For sports brands/organisations, this shouldn’t differ significantly from the usual due diligence before entering into any commercial partnership. Clubs and governing bodies should bear in mind that the commercial exploitation of the metaverse is still in its relative infancy which naturally makes the financial and legal risks of a partnership more difficult to assess. As part of their due diligence, any sporting organisation should put in place a plan to respond to any PR backlash from its fans once the partnership is announced.

Intellectual Property

Sports organisations need a robust process in place to protect their IP before entering the metaverse. Nike has set a precedent by filing trademark applications relating to retail store services for virtual goods (class 35), entertainment services (class 35), online non-downloadable virtual goods and NFTs (class 42) and financial services, including digital tokens (class 36). We only have to turn to the recent Hermes NFT dispute to see the issues the metaverse presents to brands. Nonetheless, a robust IP strategy (including how its IP rights in clothing and avatars of sports players may be licensed) is key, especially if sports organisations / brands want to capitalise on the online presence the metaverse offers.

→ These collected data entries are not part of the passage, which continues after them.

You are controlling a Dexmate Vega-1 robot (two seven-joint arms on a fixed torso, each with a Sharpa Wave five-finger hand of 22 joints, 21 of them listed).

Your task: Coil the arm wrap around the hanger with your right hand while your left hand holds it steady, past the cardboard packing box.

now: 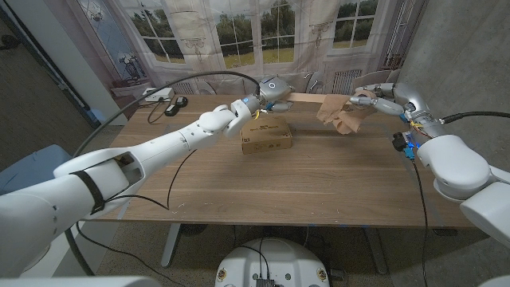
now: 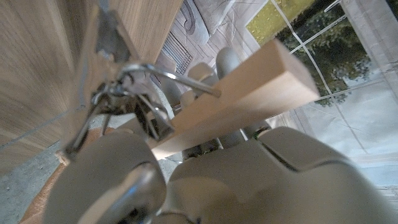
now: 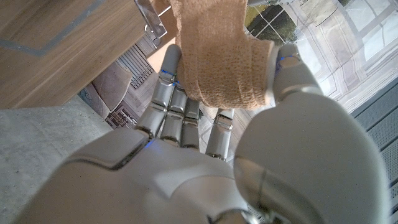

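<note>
right hand [image 3: 205, 130] round arm wrap [image 3: 224, 62]; hanger [image 2: 236, 99] clips, left wrist cam

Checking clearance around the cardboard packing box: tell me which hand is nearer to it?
Left. The left hand holds the hanger just behind the cardboard packing box; the right hand grips the arm wrap farther off to the right.

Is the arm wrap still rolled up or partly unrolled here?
Partly unrolled. The right hand holds the roll of arm wrap, and loose tan folds hang by the hanger in the head view.
</note>
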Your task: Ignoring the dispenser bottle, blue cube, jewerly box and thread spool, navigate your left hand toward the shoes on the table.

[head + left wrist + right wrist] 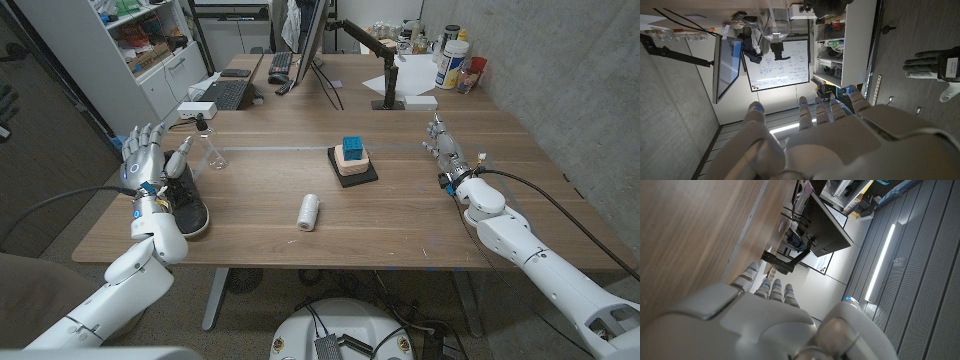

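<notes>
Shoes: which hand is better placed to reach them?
Left. The left hand is raised, open, right beside the shoes at the table's left edge. The right hand is on the far side, past the blue cube.

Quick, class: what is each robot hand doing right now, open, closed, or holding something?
Left hand: open, fingers spread, holding nothing, beside the shoes.
Right hand: open, holding nothing.

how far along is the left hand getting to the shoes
Mostly done: in the head view the left hand is raised, fingers apart, right beside the black shoes at the table's left edge. It holds nothing, and contact cannot be told. Left: at most a small final approach. The right hand waits far across the table.
</notes>
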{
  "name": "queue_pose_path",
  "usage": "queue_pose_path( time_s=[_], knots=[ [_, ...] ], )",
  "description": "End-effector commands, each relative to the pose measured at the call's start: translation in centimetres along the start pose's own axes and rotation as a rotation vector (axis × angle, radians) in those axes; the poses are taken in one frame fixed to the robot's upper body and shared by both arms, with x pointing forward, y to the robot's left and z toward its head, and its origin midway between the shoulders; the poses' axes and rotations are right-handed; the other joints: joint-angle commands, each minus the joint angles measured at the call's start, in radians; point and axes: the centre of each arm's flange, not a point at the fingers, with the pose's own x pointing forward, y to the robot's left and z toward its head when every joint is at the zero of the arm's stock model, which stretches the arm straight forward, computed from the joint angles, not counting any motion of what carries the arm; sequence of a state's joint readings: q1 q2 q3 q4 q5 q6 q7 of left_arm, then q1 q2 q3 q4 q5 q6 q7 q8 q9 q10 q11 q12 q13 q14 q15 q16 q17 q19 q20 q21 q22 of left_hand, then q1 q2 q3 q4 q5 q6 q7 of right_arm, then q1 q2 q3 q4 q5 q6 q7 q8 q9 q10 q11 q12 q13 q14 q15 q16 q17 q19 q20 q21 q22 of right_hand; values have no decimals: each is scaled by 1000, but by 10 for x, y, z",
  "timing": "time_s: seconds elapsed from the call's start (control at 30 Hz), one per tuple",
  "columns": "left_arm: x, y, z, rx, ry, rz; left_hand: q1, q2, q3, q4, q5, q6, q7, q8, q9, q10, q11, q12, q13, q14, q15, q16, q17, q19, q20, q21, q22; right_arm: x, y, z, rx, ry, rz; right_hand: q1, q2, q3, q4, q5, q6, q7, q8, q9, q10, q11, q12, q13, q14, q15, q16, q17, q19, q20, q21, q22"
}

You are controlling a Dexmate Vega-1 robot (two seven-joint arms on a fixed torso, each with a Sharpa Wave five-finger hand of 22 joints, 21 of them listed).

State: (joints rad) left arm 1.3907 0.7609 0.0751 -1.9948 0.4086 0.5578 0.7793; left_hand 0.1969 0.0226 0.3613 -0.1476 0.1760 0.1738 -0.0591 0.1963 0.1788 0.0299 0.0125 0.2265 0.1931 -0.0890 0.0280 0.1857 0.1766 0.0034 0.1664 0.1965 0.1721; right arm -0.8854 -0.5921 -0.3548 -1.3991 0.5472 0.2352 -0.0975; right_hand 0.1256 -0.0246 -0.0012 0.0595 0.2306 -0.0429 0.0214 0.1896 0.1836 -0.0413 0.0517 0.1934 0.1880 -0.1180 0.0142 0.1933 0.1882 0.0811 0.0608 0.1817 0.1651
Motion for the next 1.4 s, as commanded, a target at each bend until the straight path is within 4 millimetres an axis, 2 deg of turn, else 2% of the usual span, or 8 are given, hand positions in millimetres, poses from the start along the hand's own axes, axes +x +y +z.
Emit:
queue_pose_path(
  time_s=[0.03,0.53,1.03,1.4],
  knots=[
    [3,-2,-11,4,12,-12,13,-1,5,0,0,5,3,3,3,8,-2,5,5,2,2,7,4,5,2,3,3,0,4,0,1,0,4,-6,1,-6,3,-2,-3,-7,5,5,-5,5,4,3,-6,-1,5,6,5,-3,6,4],
    [12,-11,-19,22,35,-67,13,-5,4,0,-1,1,4,-1,3,4,0,2,5,2,2,5,4,3,5,1,3,3,7,0,-1,0,8,-10,-3,-11,3,-2,-1,-8,5,5,-5,4,4,3,-4,-1,5,6,4,2,5,4],
    [17,-16,-12,41,57,-98,15,-6,4,0,-1,-10,8,-8,3,-11,2,-5,5,-11,11,-1,4,-6,8,-4,3,6,8,0,-5,10,10,-12,-3,-13,3,-2,-3,-8,5,5,-6,3,4,3,-5,-1,5,6,3,1,5,4],
    [17,-19,-14,46,64,-114,18,-5,5,0,-1,-13,8,-8,3,-11,4,-5,5,-13,12,-1,4,-7,8,-5,3,8,9,0,-9,15,19,-12,-2,-14,3,-1,-3,-8,5,5,-6,3,4,3,-6,-1,5,6,1,0,5,4]
  ],
)
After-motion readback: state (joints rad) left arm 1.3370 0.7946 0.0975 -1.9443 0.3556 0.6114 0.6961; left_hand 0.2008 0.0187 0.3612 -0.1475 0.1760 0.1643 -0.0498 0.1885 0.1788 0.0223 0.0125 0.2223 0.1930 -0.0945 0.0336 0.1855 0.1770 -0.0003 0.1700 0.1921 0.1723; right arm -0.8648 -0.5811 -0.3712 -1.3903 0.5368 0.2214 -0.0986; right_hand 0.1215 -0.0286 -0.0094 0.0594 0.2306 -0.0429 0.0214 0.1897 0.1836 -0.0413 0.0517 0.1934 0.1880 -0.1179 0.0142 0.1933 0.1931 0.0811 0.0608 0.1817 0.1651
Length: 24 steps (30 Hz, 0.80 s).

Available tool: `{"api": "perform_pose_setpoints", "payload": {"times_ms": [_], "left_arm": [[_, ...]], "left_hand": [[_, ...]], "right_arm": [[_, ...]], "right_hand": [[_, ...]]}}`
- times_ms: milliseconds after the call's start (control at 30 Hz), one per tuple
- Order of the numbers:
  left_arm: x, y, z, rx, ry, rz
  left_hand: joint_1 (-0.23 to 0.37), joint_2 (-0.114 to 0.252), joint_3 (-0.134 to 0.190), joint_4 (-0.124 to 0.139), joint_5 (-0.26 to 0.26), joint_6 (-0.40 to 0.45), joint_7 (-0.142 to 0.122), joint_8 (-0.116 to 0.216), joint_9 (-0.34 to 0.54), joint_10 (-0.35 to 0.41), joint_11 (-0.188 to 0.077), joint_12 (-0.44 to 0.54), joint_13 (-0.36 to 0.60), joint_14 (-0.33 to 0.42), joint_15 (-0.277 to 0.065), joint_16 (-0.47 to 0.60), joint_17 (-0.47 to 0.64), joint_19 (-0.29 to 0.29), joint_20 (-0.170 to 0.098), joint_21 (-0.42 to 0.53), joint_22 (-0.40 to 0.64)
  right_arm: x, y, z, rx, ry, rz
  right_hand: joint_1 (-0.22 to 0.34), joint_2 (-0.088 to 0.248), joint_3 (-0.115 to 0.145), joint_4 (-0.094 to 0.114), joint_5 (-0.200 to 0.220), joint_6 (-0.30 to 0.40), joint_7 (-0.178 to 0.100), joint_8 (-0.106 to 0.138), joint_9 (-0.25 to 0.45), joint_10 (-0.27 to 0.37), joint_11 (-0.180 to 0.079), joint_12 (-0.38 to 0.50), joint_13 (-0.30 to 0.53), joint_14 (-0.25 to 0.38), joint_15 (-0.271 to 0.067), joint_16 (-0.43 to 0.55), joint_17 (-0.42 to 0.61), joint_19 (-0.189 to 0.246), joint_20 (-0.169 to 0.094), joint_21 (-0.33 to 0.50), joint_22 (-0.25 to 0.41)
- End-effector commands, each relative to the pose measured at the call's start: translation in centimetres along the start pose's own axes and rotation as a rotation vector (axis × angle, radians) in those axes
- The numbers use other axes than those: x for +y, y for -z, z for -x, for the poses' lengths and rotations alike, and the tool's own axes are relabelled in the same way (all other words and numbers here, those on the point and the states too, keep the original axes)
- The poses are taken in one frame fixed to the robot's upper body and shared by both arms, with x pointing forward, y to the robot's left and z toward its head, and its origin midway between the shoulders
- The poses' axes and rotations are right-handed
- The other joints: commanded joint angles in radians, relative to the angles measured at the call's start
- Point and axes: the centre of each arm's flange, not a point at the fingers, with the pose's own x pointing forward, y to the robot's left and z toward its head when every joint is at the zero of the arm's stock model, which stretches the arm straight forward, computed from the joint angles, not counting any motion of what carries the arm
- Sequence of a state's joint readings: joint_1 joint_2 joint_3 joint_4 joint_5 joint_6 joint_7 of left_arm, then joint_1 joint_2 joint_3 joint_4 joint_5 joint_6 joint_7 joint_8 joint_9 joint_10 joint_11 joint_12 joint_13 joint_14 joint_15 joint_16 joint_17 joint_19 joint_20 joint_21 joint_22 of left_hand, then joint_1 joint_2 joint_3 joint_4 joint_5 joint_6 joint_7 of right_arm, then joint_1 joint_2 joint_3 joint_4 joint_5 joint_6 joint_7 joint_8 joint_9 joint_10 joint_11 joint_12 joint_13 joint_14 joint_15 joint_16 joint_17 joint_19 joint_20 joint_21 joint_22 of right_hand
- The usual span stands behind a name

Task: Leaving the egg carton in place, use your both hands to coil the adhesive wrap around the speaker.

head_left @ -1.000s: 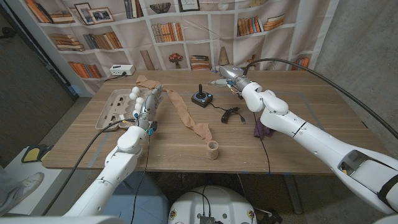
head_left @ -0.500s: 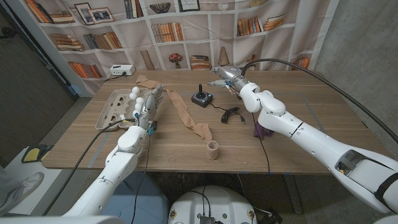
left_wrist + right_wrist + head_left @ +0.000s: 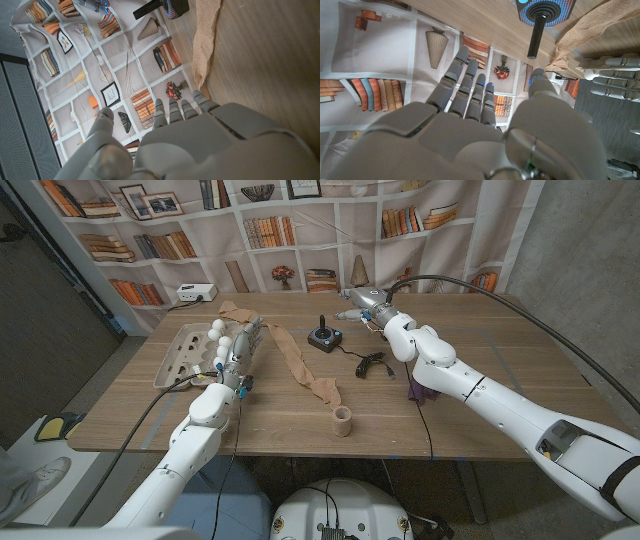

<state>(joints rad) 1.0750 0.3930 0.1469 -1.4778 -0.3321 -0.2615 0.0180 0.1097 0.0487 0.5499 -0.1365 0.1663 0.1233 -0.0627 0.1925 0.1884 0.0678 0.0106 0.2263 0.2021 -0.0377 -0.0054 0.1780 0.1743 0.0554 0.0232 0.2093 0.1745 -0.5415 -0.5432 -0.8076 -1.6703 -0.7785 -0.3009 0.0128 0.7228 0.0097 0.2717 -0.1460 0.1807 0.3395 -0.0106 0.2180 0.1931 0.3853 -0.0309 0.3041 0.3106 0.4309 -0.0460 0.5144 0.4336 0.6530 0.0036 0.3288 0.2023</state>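
Left hand [image 3: 232, 350] upright beside the grey pulp egg carton [image 3: 183, 350] near the bench's [image 3: 500, 390] left edge, fingers apart, nothing held. Right hand [image 3: 365, 302] raised near the far edge, fingers spread and empty. Tan, crinkled adhesive wrap [image 3: 290, 358] strung loosely from the far-left part to its small cardboard-coloured roll [image 3: 343, 420] at the near edge. Black joystick-shaped box [image 3: 323, 336] mid-bench, black coiled cable [image 3: 370, 364] beside it, purple cloth [image 3: 420, 390] further right.
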Motion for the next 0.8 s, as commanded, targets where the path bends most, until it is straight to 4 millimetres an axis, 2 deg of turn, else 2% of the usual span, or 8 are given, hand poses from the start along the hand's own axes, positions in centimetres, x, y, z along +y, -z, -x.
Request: {"api": "perform_pose_setpoints", "payload": {"times_ms": [33, 500, 800], "left_arm": [[0.0, -0.1, 0.2, -0.001, 0.003, -0.005], [0.0, 0.1, 0.1, -0.001, 0.002, 0.002], [0.0, 0.1, 0.0, -0.002, 0.002, 0.004]], "left_hand": [[0.008, 0.007, 0.001, 0.000, 0.007, 0.003, -0.002, 0.002, 0.002, 0.008, -0.001, 0.002, 0.003, -0.006, -0.004, 0.006, 0.003, 0.009, 0.003, -0.003, 0.004], [0.008, 0.007, 0.000, 0.001, 0.007, 0.001, -0.001, 0.001, 0.002, 0.012, -0.001, 0.004, 0.003, -0.005, -0.004, 0.006, 0.003, 0.010, 0.002, -0.004, 0.004], [0.008, 0.008, 0.000, 0.001, 0.007, 0.004, 0.000, 0.003, 0.002, 0.011, -0.002, 0.003, 0.003, -0.006, -0.003, 0.006, 0.003, 0.010, 0.001, -0.005, 0.004]], "right_arm": [[0.2, -0.6, -0.2, -0.016, -0.009, 0.027], [0.5, -1.3, -0.7, -0.023, -0.011, 0.025], [0.6, -1.7, -1.0, -0.028, -0.016, 0.028]], "right_hand": [[0.007, 0.000, -0.004, -0.002, 0.005, 0.006, 0.001, -0.003, 0.003, 0.004, -0.006, 0.003, 0.004, -0.001, -0.126, -0.003, 0.006, -0.007, 0.001, 0.006, 0.004], [0.011, -0.001, -0.007, -0.002, 0.005, 0.004, 0.000, -0.006, 0.003, 0.003, -0.008, 0.002, 0.007, -0.006, -0.132, -0.010, 0.005, -0.006, 0.000, 0.009, 0.004], [0.013, 0.006, -0.006, 0.001, 0.006, 0.001, -0.002, -0.008, 0.003, -0.007, -0.009, -0.002, 0.009, -0.010, -0.123, -0.013, 0.007, -0.009, -0.001, 0.009, 0.004]]}}
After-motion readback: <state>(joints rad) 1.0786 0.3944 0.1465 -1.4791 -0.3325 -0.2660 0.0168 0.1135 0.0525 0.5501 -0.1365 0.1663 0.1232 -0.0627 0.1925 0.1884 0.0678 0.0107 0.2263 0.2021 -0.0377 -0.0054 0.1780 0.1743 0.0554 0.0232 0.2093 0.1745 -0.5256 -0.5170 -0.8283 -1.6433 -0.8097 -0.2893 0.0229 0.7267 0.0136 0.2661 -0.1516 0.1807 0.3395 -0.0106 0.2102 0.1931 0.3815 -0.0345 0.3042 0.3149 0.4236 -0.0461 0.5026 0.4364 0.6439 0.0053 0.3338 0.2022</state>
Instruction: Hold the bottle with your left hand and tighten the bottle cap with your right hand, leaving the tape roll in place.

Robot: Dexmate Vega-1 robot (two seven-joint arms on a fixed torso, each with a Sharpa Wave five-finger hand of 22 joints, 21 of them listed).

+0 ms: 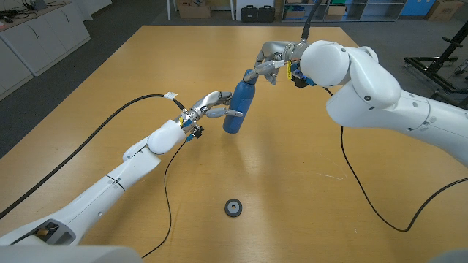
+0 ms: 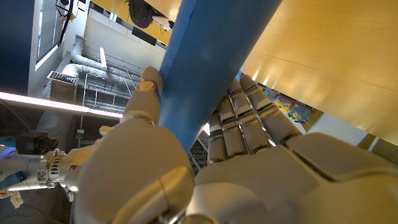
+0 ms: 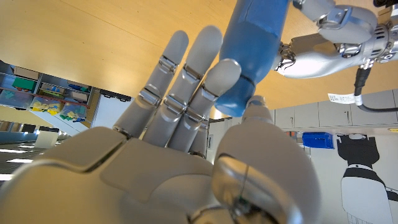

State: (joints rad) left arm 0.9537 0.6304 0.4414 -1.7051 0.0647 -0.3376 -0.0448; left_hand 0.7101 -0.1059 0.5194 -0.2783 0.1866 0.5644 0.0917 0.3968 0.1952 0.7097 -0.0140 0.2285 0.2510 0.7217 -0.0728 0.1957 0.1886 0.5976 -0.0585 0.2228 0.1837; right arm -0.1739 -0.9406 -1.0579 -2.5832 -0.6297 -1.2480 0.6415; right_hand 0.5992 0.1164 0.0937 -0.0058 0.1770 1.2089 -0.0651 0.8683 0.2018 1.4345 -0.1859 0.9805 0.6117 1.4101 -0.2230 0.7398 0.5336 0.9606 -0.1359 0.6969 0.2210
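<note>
Both hands [image 1: 212, 104] [image 1: 269, 64] on the tilted bottle [image 1: 238, 107]

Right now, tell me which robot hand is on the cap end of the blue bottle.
The right robot hand: its fingers pinch the tilted blue bottle at its cap, while the left robot hand grips the bottle's body lower down.

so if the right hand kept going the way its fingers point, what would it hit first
The bottle: the right hand already has its fingertips at the cap end, so it would likely push into that at once.
</note>
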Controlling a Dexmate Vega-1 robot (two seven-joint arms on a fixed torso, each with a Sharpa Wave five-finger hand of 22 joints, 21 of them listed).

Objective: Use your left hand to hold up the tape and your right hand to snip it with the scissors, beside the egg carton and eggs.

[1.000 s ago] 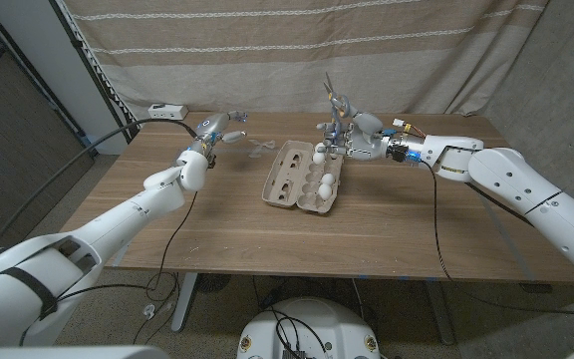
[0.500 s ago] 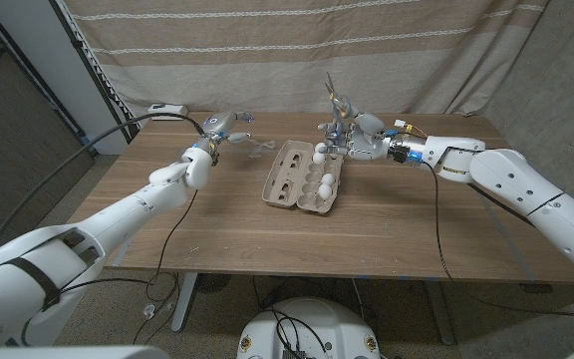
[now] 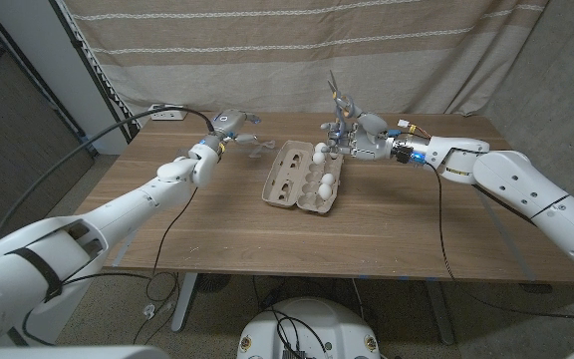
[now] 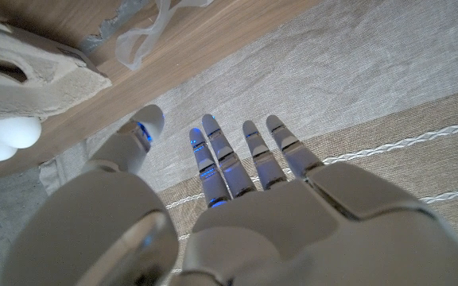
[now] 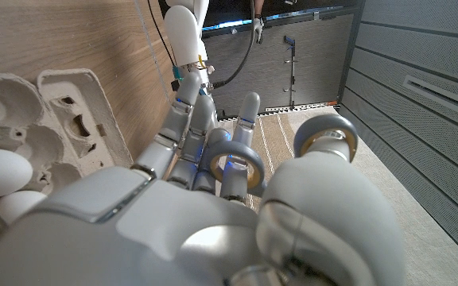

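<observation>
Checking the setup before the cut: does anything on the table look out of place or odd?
The clear strip of tape lies crumpled and looped on the wooden table, not stretched, near the left hand, whose fingers are spread. The grey cardboard egg carton lies open, only partly filled with white eggs.

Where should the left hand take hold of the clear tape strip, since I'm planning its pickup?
Probably at a raised loop of the crumpled clear tape strip, pinched from above. It lies on the wooden table beside the open cardboard egg carton, and its curled folds stand up off the wood. The left hand hovers near it, fingers spread.
</observation>
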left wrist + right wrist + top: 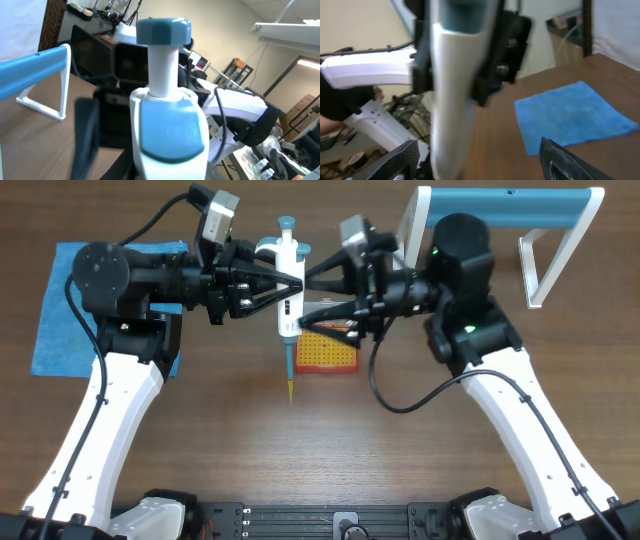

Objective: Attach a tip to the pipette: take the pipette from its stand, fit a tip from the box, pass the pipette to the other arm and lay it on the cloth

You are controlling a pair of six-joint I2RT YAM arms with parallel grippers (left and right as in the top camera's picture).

Earlier this year, a Serie A match between AC Milan and ACF Fiorentina was live streamed in the Nemesis metaverse where fans purchased tickets in the form of an NFT. Much like the traditional live sports sector, advertising will be a major source of revenue in the virtual world.

The Advertising Standards Authority is beginning to issue specific guidance on the regulation of advertising in the metaverse but the key principles with all advertising will continue to apply. Marketing material must be obviously identifiable as such and not designed to materially mislead (or be likely to do so).

Ofcom has already announced that regulation of the metaverse will fall within the remit of the Online Safety Bill, which aims to restrict the sharing of harmful content on the internet. How effective this will be in the metaverse is yet to be seen, but sport brands should nonetheless be aware of their obligations, as well as consequences for non-compliance, under the proposed Online Safety Bill.

While it’s clear that the metaverse is rapidly becoming a key part of sports organisations’ commercial strategies, all parties should enter into these partnerships well versed on the potential pitfalls and should ensure they keep up to date on the ever-changing UK regulatory landscape.